Domestic flights at Kansai airport to resume on Friday raising hopes for international passengers stranded after Typhoon Jebi
Repairs are ahead of schedule as airport officials had warned it may take a week to fully reopen the airport if damage to its runways and facilities was serious
Domestic flights at the typhoon-damaged Kansai International Airport in western Japan will resume on Friday, Prime Minister Shinzo Abe has confirmed.
International flights will also restart as soon as the airport in Osaka is ready, Abe told a meeting held at his office on Thursday. Airport officials said the previous day it may take about a week to fully reopen the airport if damage to its runways and facilities is serious.

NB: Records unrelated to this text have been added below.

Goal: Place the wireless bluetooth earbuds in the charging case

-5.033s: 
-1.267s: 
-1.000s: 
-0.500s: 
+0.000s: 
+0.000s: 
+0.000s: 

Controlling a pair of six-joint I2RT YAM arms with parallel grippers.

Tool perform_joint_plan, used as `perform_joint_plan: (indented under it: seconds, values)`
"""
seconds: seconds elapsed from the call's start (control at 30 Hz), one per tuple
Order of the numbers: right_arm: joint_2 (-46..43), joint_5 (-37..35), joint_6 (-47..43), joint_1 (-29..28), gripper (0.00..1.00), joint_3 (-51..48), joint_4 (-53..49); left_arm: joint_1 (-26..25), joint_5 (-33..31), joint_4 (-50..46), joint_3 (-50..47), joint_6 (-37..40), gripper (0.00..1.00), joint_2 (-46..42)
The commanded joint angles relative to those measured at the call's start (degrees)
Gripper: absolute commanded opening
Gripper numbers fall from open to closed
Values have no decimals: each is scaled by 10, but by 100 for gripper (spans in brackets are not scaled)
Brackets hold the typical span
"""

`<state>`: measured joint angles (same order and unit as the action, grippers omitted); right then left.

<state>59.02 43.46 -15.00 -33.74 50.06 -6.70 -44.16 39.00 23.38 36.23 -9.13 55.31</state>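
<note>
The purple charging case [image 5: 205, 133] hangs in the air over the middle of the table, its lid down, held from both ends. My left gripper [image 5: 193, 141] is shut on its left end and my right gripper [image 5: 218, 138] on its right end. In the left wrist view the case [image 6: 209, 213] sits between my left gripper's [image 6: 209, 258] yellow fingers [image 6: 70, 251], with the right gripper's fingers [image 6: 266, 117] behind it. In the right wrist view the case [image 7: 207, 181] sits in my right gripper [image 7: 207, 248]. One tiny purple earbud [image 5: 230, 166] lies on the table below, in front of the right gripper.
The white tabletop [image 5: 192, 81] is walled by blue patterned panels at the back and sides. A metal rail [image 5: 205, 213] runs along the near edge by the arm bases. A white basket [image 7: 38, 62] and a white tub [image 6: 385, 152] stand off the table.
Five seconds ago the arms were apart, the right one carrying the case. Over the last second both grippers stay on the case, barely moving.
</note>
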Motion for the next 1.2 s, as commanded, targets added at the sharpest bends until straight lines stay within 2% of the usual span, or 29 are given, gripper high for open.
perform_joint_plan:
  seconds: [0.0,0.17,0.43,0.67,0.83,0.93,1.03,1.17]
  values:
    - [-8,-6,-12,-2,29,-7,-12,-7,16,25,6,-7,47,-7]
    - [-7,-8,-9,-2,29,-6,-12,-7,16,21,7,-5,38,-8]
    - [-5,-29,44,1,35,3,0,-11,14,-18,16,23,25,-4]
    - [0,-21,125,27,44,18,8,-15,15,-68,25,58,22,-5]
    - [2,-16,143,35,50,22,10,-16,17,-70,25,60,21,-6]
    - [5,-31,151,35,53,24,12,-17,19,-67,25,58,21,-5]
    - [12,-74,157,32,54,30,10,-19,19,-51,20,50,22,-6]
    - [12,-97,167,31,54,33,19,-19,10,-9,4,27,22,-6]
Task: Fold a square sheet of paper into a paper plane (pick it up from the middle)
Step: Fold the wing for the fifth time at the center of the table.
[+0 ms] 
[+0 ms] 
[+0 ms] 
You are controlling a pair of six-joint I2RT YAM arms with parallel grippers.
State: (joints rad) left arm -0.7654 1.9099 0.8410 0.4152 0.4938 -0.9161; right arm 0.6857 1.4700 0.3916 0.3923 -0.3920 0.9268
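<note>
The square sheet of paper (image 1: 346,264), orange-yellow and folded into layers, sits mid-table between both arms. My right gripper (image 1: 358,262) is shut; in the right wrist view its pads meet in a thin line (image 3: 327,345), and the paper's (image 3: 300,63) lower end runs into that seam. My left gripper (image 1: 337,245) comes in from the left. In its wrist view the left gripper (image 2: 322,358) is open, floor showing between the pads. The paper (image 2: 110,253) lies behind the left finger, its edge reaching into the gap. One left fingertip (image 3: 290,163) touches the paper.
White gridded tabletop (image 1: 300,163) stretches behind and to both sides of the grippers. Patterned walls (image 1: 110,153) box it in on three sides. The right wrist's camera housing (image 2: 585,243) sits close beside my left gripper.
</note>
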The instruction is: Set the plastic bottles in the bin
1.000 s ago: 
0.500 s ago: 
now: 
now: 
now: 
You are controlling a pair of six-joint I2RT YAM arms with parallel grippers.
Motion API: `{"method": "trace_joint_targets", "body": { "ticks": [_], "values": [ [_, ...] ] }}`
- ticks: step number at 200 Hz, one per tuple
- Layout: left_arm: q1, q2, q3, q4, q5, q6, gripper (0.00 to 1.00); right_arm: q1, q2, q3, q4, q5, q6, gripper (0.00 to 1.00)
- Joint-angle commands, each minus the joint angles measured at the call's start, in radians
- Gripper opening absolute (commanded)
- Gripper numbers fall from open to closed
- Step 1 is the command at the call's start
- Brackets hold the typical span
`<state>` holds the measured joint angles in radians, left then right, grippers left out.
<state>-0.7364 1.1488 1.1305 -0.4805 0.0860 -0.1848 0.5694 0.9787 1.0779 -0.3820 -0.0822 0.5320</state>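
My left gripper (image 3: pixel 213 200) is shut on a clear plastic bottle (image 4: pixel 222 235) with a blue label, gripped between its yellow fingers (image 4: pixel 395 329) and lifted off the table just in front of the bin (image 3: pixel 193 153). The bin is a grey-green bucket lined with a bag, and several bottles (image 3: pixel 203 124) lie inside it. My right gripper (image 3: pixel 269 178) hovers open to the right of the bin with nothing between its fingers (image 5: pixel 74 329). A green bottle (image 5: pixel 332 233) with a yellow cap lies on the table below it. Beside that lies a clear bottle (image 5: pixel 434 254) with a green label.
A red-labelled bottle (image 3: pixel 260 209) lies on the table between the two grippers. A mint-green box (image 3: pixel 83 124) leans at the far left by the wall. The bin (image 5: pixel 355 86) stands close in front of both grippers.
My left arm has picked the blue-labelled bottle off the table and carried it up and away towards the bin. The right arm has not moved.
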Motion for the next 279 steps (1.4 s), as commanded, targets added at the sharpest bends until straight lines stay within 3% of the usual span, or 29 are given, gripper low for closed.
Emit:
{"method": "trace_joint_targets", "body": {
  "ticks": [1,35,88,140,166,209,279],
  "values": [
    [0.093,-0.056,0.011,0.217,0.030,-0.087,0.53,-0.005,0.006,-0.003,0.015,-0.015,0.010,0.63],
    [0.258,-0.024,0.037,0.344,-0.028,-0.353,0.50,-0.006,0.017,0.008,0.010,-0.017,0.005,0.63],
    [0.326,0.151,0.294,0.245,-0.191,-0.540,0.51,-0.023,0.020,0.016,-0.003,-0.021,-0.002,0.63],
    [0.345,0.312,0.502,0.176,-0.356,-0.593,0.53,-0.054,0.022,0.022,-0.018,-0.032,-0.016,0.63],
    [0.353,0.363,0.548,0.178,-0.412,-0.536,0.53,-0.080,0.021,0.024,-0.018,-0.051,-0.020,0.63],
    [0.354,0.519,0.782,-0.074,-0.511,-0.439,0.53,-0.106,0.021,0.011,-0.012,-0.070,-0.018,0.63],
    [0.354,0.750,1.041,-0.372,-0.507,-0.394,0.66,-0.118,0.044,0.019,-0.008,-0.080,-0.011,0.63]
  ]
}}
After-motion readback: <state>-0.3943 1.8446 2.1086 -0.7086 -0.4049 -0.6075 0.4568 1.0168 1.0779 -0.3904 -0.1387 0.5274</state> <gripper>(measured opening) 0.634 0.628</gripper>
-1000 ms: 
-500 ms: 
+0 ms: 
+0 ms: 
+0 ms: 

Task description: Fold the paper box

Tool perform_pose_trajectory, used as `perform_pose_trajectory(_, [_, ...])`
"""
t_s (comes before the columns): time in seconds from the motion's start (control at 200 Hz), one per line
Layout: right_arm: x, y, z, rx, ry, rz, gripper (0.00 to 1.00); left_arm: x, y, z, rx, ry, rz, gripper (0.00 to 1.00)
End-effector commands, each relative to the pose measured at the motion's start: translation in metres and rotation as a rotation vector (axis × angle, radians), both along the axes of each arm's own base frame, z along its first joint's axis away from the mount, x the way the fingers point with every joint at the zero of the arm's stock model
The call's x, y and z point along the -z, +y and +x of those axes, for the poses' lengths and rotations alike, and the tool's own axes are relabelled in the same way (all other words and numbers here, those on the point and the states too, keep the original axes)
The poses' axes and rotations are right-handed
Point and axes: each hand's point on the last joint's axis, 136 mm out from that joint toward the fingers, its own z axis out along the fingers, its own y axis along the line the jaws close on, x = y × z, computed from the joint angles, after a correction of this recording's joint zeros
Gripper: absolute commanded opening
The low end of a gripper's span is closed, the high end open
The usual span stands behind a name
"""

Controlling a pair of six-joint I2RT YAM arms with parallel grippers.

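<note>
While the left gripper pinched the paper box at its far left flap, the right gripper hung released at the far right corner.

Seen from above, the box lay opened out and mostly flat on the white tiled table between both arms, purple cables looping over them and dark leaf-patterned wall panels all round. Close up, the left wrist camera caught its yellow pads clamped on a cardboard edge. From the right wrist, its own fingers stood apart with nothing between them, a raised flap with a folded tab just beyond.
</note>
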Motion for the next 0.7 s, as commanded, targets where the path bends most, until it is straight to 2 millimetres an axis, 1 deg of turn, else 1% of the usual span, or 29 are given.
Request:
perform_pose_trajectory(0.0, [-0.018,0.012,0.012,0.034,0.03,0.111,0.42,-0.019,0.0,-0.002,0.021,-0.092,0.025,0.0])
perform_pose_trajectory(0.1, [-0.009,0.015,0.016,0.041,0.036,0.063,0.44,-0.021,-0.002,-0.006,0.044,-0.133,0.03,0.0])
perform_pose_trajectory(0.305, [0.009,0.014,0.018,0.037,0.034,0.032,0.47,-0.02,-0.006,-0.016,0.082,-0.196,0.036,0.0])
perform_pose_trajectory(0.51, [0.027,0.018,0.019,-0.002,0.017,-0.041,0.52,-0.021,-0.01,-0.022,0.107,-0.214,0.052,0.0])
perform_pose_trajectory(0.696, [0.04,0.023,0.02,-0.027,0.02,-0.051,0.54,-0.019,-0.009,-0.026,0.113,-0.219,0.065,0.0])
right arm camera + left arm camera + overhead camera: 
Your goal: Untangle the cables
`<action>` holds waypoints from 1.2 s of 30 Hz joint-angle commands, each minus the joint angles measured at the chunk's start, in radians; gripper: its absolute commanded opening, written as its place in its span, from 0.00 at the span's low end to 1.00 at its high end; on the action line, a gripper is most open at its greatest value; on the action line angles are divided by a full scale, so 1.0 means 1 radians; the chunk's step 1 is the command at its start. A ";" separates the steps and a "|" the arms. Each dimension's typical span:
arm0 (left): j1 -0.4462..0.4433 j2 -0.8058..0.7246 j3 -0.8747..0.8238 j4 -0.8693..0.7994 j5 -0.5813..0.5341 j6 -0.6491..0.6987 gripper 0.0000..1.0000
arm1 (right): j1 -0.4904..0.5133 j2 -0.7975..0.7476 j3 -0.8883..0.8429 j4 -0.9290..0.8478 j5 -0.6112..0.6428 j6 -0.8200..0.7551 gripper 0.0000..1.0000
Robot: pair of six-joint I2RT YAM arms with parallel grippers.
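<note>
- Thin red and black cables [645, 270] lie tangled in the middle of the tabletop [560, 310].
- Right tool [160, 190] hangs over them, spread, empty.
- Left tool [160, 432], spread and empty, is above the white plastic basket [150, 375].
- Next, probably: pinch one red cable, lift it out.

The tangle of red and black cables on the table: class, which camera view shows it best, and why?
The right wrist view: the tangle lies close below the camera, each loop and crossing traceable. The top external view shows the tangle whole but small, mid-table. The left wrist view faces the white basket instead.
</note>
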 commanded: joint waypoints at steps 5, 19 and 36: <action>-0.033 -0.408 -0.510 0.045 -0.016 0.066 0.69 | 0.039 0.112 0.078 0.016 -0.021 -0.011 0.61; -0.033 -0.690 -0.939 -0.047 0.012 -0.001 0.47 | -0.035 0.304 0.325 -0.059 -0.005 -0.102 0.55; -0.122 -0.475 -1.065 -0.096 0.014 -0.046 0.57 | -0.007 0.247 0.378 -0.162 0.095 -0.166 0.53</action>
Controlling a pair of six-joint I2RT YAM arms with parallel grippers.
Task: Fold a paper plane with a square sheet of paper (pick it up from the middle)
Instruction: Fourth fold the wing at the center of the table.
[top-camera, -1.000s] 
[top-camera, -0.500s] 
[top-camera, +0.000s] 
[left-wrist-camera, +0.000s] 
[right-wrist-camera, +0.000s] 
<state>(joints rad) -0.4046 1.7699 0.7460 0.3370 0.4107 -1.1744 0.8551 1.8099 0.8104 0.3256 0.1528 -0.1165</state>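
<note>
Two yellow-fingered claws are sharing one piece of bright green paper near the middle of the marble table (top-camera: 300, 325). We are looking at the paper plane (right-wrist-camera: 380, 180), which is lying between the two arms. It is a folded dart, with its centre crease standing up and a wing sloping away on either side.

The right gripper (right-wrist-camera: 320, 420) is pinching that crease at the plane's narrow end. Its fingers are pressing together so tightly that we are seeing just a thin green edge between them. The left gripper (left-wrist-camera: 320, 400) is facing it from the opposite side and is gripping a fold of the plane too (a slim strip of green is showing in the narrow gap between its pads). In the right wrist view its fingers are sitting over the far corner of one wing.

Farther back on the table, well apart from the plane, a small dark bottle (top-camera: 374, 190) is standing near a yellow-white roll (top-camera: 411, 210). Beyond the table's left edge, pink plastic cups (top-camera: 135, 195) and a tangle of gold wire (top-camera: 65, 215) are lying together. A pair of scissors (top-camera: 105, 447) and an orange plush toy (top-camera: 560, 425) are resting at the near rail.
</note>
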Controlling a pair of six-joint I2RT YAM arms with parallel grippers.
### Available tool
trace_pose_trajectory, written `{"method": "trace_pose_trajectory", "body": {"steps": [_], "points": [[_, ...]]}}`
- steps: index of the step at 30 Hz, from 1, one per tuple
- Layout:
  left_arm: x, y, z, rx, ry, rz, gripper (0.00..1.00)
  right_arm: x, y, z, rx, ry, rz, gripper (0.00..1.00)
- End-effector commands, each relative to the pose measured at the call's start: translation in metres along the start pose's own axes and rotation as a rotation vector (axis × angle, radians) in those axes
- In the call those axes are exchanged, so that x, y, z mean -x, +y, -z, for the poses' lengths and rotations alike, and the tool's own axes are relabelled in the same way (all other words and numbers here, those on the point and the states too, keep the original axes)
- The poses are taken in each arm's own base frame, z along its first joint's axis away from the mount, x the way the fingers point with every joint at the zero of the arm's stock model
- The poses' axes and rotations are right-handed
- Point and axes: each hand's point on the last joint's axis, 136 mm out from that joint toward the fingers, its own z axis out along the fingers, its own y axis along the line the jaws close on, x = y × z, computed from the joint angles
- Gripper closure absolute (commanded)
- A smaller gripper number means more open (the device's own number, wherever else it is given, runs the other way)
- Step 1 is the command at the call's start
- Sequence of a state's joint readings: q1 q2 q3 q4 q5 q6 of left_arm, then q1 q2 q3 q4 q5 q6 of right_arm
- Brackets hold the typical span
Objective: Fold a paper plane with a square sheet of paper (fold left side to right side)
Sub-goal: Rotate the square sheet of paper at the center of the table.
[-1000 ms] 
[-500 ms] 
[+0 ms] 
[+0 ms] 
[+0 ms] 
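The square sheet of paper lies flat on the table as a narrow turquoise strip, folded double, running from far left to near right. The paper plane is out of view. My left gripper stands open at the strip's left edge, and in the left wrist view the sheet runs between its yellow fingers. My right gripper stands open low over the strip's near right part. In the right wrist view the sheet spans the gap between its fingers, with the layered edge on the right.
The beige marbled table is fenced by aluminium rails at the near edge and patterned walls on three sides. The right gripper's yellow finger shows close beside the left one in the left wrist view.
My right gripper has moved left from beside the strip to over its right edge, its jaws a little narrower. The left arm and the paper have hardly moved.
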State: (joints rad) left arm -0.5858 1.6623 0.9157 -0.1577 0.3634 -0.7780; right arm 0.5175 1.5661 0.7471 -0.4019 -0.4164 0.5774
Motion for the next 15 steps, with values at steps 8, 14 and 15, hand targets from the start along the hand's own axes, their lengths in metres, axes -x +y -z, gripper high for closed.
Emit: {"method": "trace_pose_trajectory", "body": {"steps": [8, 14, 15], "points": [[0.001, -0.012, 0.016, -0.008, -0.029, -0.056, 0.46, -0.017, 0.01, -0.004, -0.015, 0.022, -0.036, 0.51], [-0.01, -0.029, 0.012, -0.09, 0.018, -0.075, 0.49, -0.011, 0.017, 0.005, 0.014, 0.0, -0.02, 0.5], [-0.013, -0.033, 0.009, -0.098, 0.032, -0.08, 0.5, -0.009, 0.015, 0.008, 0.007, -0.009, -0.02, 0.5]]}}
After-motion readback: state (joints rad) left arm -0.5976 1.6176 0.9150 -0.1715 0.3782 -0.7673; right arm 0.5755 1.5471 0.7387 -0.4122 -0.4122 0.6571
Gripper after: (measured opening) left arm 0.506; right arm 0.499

That is good news for the at least 70 Hongkongers in several tour groups who were reported stuck in Osaka on Wednesday.
Japan’s third-largest airport is a key gateway to the Kansai region that includes Osaka, Kyoto and Hyogo prefectures, and has seen growing numbers of foreign travellers from Asia. On an average day, around 80,000 travellers use the airport.
Concerns have been raised about the impact of a prolonged closure of the key transport hub on business, trade and tourism.
One of the two runways and the basement floor of a terminal building at Kansai airport, which is located on a man-made island in Osaka Bay, were flooded on Tuesday by high storm tides driven by Typhoon Jebi.
Osaka Governor Ichiro Matsui, who visited Abe’s office on Thursday, said he will request nearby airports in Osaka and Kobe to take some of the traffic expected to land at or depart Kansai airport until damage is repaired.
Matsui said the central government is also considering a plan to have Itami airport, which straddles Hyogo and Osaka prefectures, as well as Hyogo’s Kobe airport substitute for the Kansai facility.
The governor made the remark after meeting with Hiroto Izumi, Abe’s special adviser tasked with overseeing the government’s response to Typhoon Jebi.
Additionally, New Chitose Airport near Sapporo in northern Japan was closed on Thursday due to a power outage and damage caused by a strong earthquake.
Thousands of stranded passengers were evacuated on Wednesday from Kansai airport by ferries and buses after Typhoon Jebi struck Japan’s main islands a day earlier.
A bridge providing the only road and rail access to the airport from the mainland was severely damaged by a tanker that smashed into it after being ripped from its mooring by the strong winds and high waves.
The typhoon killed 11 people and injured more than 400 others across western Japan.